That would be this alternative from my 0/2 email:

 - Don't filter NT on sysenter.  Instead, filter it on EFI entry
   and modify the IRET code to retry without NT set if NT was set.

Thomas hpa, etc: any thoughts?

>
> Regards,
> Sebastian
>



-- 
Andy Lutomirski
AMA Capital Management, LLC

^ permalink raw reply	[flat|nested] 16+ messages in thread

* Re: [PATCH 0/2] x86_64,entry: Clear NT on entry and speed up switch_to
  2014-09-30 19:40 [PATCH 0/2] x86_64,entry: Clear NT on entry and speed up switch_to Andy Lutomirski
  2014-09-30 19:40 ` [PATCH 1/2] x86_64,entry: Filter RFLAGS.NT on entry from userspace Andy Lutomirski
  2014-09-30 19:40 ` [PATCH 2/2] x86_64: Don't save flags on context switch Andy Lutomirski
@ 2014-09-30 22:21 ` Thomas Gleixner
  2014-09-30 22:30   ` Andy Lutomirski
  2 siblings, 1 reply; 16+ messages in thread
From: Thomas Gleixner @ 2014-09-30 22:21 UTC (permalink / raw)
  To: Andy Lutomirski
  Cc: X86 ML, Ingo Molnar, H. Peter Anvin, Sebastian Lackner,
	Anish Bhatt, linux-kernel, Chuck Ebbert

On Tue, 30 Sep 2014, Andy Lutomirski wrote:
> Anish Bhatt noticed that user programs can set RFLAGS.NT before
> syscall or sysenter, and the kernel entry code doesn't filter out
> NT.  This causes kernel C code and, depending on thread flags, the
> exit slow path to run with NT set.
> 
> The former is a little bit scary (imagine calling into EFI with NT
> set), and the latter will fail with #GP and send a spurious SIGSEGV.
> 
> One answer would be "don't do that".  But the kernel can do better
> here.
> 
> These patches, which I'm not completely thrilled by, filter NT on
> all kernel entries.  For syscall (both bitnesses), this is free.
> For sysenter, it costs 15 cycles or so.  As a consolation prize, we
> can speed up context switches by avoiding saving and restoring flags.

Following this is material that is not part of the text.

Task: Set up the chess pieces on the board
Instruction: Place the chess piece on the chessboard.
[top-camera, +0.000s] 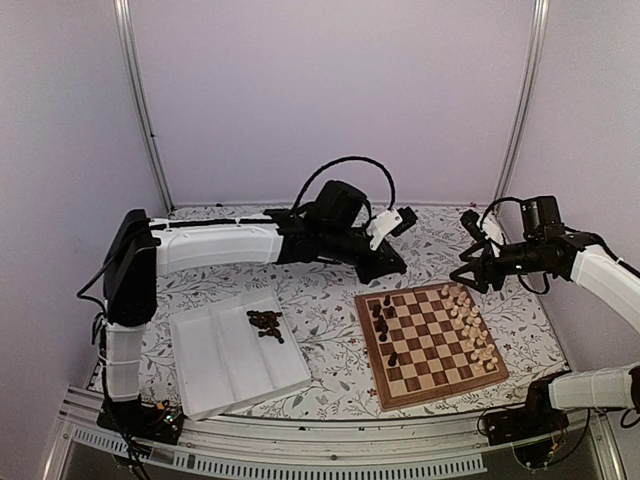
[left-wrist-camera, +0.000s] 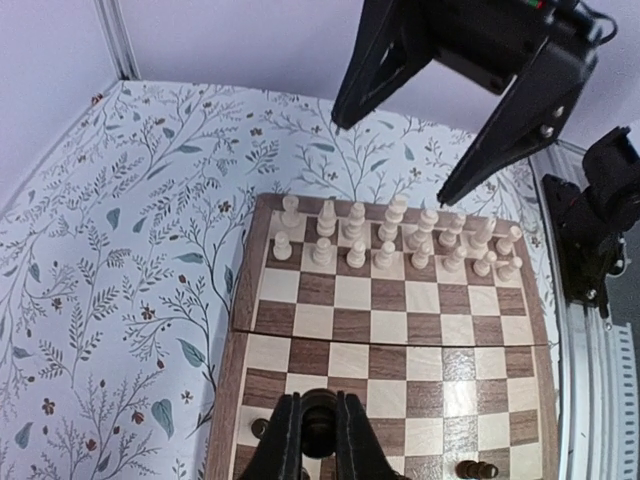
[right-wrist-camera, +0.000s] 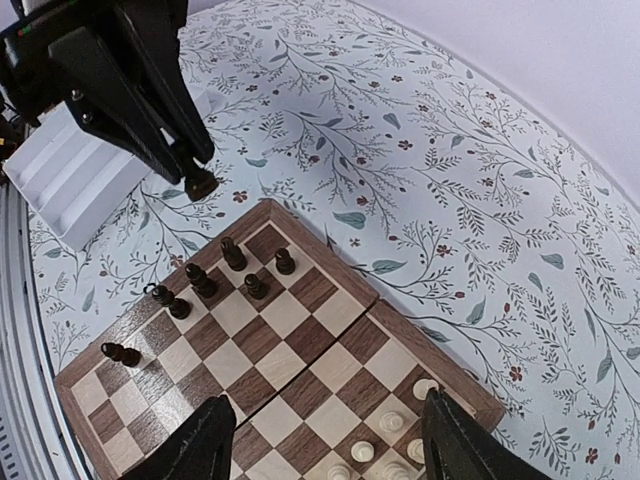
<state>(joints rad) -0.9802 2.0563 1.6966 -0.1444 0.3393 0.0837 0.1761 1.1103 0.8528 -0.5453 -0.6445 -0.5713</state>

That's a nice reason not to do any of the other ugly variants.

Thanks,

	tglx

^ permalink raw reply	[flat|nested] 16+ messages in thread

* Re: [PATCH 1/2] x86_64,entry: Filter RFLAGS.NT on entry from userspace
  2014-09-30 21:45     ` Andy Lutomirski
@ 2014-09-30 22:23       ` Sebastian Lackner
  2014-09-30 22:27       ` Thomas Gleixner
  1 sibling, 0 replies; 16+ messages in thread
From: Sebastian Lackner @ 2014-09-30 22:23 UTC (permalink / raw)
  To: Andy Lutomirski
  Cc: Thomas Gleixner, X86 ML, Ingo Molnar, H. Peter Anvin,
	Anish Bhatt, linux-kernel, Chuck Ebbert, stable

On 30.09.2014 23:45, Andy Lutomirski wrote:
> On Tue, Sep 30, 2014 at 2:39 PM, Sebastian Lackner
> <sebastian@fds-team.de> wrote:
>> On 30.09.2014 21:40, Andy Lutomirski wrote:
>>> what would happen.  Apparently Wine sometimes does this (!), and, if
>>> an IRET return happens, Wine will segfault.
>>>
>>> I think that Wine should be fixed to stop setting NT when a syscall
>>> happens, but handling NT more gracefully is still nice.
>>>
>>
>> Just to give some more background about this issue: Wine has no influence
>> if the NT flag is set or not - as Wine doesn't trace each individual opcode,
>> there is no chance to know, if a Windows program messes up the EFLAGS. This
>> happens in closed source Windows applications, so its not really Wines fault.
> 
> I don't buy this explanation at all.  Surely Wine is responsible for
> all system calls that happen.  There's only a problem when NT is set
> and a system call happens.

Wine maps all the Windows API calls to their corresponding Linux equivalent shared
library, you will rarely find any direct syscalls. This means it would involve adding
special code to clear NT at the beginning of _each_ function, which can be called
directly from the Windows application. Also callbacks to/from native code would have
to be protected...

I doubt that gcc will ever add such a feature, but even if there would be something
like that, it still wouldn't be a good solution - lot more overhead than a kernel
solution. ;)

> 
>>
>> I think the current approach should be fine, but if other people prefer one of
>> the solutions without additional overhead on syscall entry:
>>
>> At least for Wine it would also be absolutely fine, when the application would
>> just get a proper signal (if adding the retry IRET is too complicated). I've
>> attached the url to an additional example program, which shows that currently
>> the signal handler is unable to process such a fault, and a proof-of-concept
>> patch to clear the NT flags at least for the signal handler. Such a patch
>> doesn't fix the potential issues with EFI though.
>>
>> Example program:
>> http://ix.io/ezl
>>
>> Proof-of-concept patch:
>> http://ix.io/ezm
> 
> This patch would make more sense if you only cleared it from the
> actual regs, not the saved regs.  User code can do the latter on its
> own.

Maybe I misunderstood the comments in the source, but it sounded like
regs->flags contains the flags which are used to enter the signal handler ?!
(which would mean that they are saved on the stack and used for the following IRET)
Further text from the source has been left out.